Show every line below where "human" appears.

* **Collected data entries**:

▬▬▬

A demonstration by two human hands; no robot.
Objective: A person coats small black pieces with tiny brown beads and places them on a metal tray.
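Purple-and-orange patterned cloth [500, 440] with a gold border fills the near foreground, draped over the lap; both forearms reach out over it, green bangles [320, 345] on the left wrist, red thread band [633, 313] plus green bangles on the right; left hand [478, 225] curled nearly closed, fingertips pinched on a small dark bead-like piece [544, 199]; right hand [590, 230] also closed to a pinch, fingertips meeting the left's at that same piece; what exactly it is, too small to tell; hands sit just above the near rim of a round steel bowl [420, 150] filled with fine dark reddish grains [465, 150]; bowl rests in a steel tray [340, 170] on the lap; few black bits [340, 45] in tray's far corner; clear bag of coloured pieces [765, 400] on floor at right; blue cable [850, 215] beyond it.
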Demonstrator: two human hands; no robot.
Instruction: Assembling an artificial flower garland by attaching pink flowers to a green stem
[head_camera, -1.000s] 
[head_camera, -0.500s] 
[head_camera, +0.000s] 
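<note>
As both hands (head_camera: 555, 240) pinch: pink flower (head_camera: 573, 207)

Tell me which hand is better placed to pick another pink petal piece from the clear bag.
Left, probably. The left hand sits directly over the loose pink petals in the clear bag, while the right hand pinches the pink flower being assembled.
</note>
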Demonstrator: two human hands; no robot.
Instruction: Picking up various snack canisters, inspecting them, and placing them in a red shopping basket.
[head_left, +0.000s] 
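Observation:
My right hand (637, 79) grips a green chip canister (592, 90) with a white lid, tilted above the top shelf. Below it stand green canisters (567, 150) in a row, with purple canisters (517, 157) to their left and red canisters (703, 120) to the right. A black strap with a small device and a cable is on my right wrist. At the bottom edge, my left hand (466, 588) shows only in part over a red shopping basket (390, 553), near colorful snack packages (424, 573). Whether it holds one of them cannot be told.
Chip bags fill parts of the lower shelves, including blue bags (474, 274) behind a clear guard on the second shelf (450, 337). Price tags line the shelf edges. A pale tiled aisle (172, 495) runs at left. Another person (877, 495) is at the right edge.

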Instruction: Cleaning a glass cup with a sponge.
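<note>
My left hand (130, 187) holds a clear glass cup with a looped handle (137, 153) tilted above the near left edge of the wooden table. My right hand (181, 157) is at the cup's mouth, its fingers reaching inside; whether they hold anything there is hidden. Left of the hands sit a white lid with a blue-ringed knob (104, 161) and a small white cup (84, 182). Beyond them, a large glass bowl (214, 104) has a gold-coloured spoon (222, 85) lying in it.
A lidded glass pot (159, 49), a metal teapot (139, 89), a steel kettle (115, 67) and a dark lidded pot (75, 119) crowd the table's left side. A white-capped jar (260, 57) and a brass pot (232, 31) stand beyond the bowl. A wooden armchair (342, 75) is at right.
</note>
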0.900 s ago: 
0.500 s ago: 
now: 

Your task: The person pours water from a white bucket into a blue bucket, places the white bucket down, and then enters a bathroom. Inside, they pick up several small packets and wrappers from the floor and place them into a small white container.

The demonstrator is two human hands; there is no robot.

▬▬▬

* **TASK OUTPUT**:
A demonstration by two human hands; no robot.
Demonstrator: two human hands; no robot.
Demonstrator: two human hands; no robot.
The demonstrator is two human hands; there is no robot.

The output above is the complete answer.